Before I get into anything, let's look at what exactly Facebook says about running promotions/contests on your Facebook page (sourced directly from the Facebook Pages Terms):
Let's unpack this a little. Disclaimer: I am not a lawyer. The information below is what I have learned from my own research.
Running a Lawful Promotion
"If you use Facebook [...] you are responsible for the lawful operation of that promotion" - what does that mean? Generally, all countries/jurisdictions have laws that govern what makes a contest legal vs illegal. In Canada, contests fall under the Competition Act AND the Criminal Code (and additional Quebec laws if your contest is running there). If you would like to read the details right from the Government of Canada website, here you go.
Basically, Facebook is asking you not to break the laws of your country while you are running your contest on it's platform. I think that's a pretty fair request. What about all of those things that must be included?
the official contest rules
terms & eligibility requirements to enter
offering a prize that you are allowed to, compliant with the company's rules (for example, here is what you have to do to offer an Apple product as a prize)
each entrant must release Facebook from any problems with the contest or prize
a statement that Facebook is not affiliated with the contest
Yes, this sounds like a lot. But it's pretty much the same stuff that you'll find squished on to the back of a scratch-and-win card. There are plenty of examples you'll find on Google as long as you make sure you're looking at a reputable website. There are even places where you can purchase contest rule templates for all different types of contests (written by actual lawyers!).

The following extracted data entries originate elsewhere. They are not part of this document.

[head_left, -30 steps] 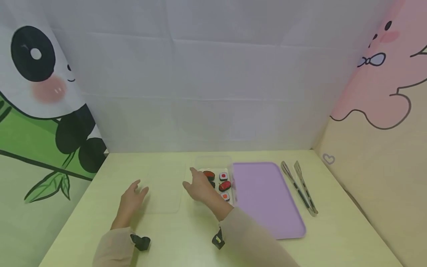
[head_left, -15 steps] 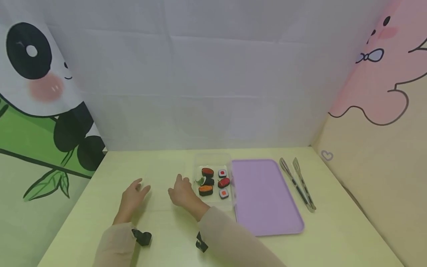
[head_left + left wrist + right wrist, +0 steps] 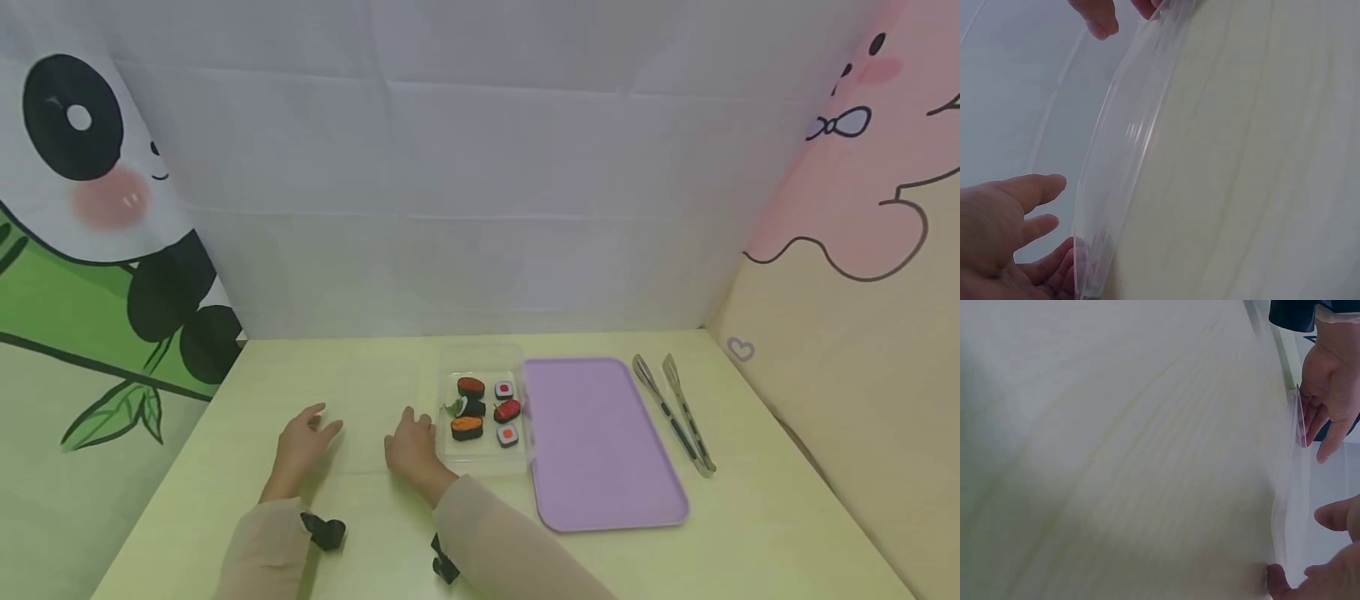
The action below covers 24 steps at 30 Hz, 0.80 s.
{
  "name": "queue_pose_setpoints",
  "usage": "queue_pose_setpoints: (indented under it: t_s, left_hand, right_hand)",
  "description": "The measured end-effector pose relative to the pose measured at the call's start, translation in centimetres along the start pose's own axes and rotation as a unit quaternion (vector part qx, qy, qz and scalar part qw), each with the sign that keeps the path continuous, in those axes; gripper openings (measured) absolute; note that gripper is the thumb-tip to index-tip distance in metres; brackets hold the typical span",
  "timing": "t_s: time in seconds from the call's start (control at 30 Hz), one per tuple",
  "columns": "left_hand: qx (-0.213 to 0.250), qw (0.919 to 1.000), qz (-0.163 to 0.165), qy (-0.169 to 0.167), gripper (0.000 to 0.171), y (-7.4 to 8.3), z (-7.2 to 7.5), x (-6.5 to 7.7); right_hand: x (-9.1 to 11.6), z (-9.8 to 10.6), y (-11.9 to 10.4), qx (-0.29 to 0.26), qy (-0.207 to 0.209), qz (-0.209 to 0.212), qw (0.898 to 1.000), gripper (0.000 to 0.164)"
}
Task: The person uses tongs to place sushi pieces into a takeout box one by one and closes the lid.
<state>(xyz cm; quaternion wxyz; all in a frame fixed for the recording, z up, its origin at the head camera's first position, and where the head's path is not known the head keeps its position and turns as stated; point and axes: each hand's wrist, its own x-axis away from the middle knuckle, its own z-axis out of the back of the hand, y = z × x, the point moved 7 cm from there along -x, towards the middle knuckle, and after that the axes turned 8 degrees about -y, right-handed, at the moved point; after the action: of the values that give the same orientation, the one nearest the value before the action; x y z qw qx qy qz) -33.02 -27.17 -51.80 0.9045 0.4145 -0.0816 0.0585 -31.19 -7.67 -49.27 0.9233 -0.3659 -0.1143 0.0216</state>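
Note:
A clear, shallow plastic tray-like piece, perhaps a lid (image 3: pixel 1119 144), lies between my hands and barely shows from the head. My left hand (image 3: pixel 298 446) is at its left side; in the left wrist view the lower fingers touch the plastic wall while the thumb stands apart. At the opposite side is my right hand (image 3: pixel 414 452), a fingertip (image 3: pixel 1277 580) right at the edge and the thumb raised. Just right of that hand, an open clear container (image 3: pixel 483 457) holds several sushi pieces: rolls with red centres, orange- and red-topped ones, and one with green garnish.
A lilac tray (image 3: pixel 607 442) stands right of the container, close against it. Metal tongs (image 3: pixel 678 417) lie spread farther right. The pale yellow table (image 3: pixel 772 517) meets a white cloth backdrop (image 3: pixel 480 208), with printed panels on both sides.
My right hand has moved left and down from over the sushi container to the side of the clear piece, uncovering the sushi. The left hand has stayed almost in place.

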Motion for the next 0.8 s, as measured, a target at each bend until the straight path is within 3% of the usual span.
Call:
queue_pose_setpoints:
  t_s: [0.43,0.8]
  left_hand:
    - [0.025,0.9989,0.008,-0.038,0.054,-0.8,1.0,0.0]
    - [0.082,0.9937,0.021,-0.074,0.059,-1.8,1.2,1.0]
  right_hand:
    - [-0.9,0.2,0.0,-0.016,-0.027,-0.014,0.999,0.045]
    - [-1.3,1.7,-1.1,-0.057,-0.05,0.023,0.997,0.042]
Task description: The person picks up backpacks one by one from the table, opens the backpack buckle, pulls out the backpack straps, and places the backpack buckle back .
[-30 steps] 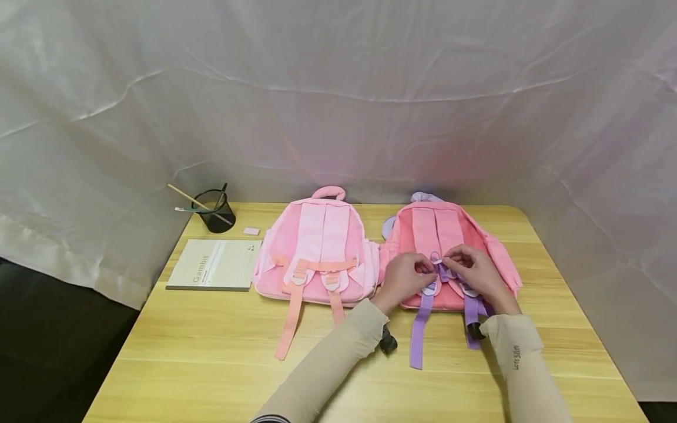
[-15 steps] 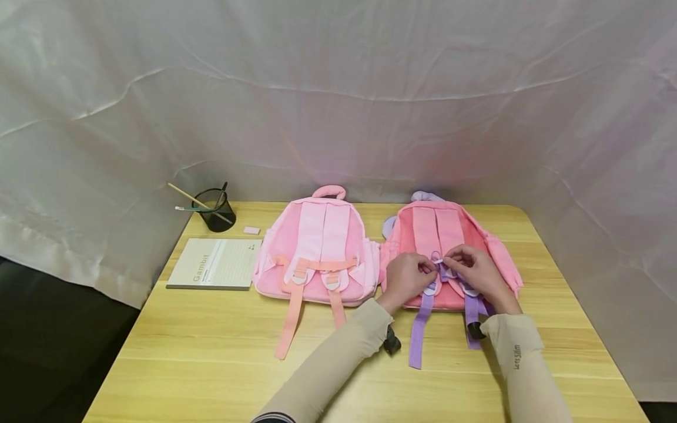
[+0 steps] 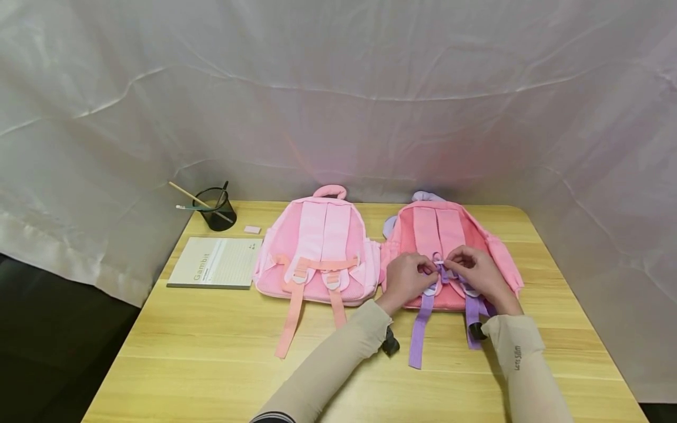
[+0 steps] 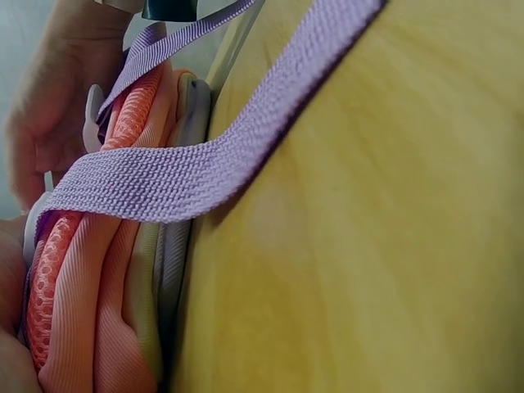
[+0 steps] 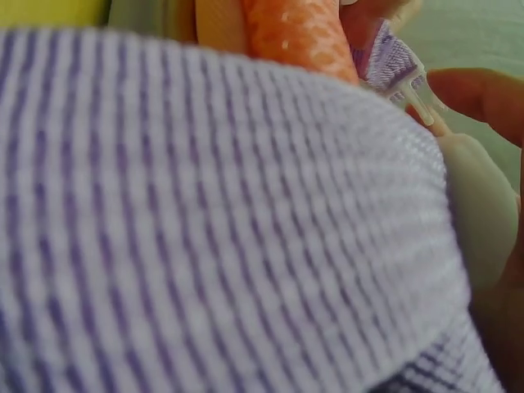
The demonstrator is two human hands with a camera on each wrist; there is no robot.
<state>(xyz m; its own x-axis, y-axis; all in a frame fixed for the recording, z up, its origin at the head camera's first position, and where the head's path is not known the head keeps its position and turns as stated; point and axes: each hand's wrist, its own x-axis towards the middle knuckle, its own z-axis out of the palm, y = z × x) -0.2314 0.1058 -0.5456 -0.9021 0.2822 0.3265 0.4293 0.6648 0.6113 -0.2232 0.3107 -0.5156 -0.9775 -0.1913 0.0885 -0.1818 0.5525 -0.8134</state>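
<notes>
A coral-pink backpack (image 3: pixel 471 223) lies on the table with its straps up. Over its lower middle, my left hand (image 3: pixel 408 279) pinches a thin purple strap (image 3: pixel 444 275) between thumb and fingertips. From the other side, my right hand (image 3: pixel 478 275) pinches the same strap by its small white plastic buckle (image 5: pixel 413 98). A small purple loop rises at the buckle between the hands. The fingertips partly hide how the webbing runs through it. Wide purple shoulder-strap tails (image 4: pixel 164 184) hang over the backpack's front edge, one of them filling much of the right wrist view.
Left of the coral one lies a light pink backpack (image 3: pixel 312 235) with orange strap tails reaching the table (image 3: pixel 211 358). Further left are a notebook (image 3: pixel 211 262), a pink eraser (image 3: pixel 252 230) and a black mesh pen cup (image 3: pixel 219 218) holding pencils. A grey curtain (image 3: pixel 338 106) stands behind.
The left forearm has shifted very slightly to the right. Both hands keep their hold at the purple strap and buckle.
</notes>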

And remember, once you have a set of rules to use, you should be able to tweak them for your next contest.
How You Can Actually Collect Entries
The details of this were so fuzzy for so long that Facebook actually resorted to explicitly stating some ways that you can't administer contests. Here is what you can and can't do.
- Run the contest from your Facebook page
- Run the contest using a contest app
- Ask people to enter by commenting or reacting to your post
- Ask people to enter by posting on your page
- Announce your winner in a public FB post after they've been notified directly
- Run the contest from your personal Facebook profile
- Ask people to enter by sharing your post
- Ask people to enter by liking/following your page
- Ask people to tag friends in your post or photo to enter, or to get additional entries
- Announce your winner in a public FB post without contacting them directly first
So why can't we share a post, tag a friend, or like pages to enter contests? Because Facebook is SUPER concerned with the privacy of it's users, and so we all have settings that allow us to control who sees WHAT we share, and WHICH pages we like - and most of the time, personal users don't allow businesses to see those things. And it is not fair to ask people to open up their privacy settings just so that they can win a prize. Consider the following example:
Jane runs ABC Distribution Company and has a contest on her Facebook page. She asks people to share the contest post to be entered. Michelle really wants the prize, so she shares the post even though it's not something she'd normally put on her timeline and worries that her friends/family will see it as spam. When Jane goes to pick a winner, she can see that there were 100 shares on the post. When she clicks on the link and counts the names listed, there are only 50 people - and Michelle is not one of them. Turns out Michelle's default privacy is friends-only and that's how she wants to keep it. Because of that, Jane cannot "see" that Michelle shared the post. In the end, Michelle has 0 chance of winning, and Jane just got some free advertising as well as a boost to her Facebook performance. Imagine how Michelle would feel about Jane's company if she knew this. Imagine how Michelle would feel if it turned out Jane knew this wasn't allowed and did it anyway just to get more engagement on Facebook?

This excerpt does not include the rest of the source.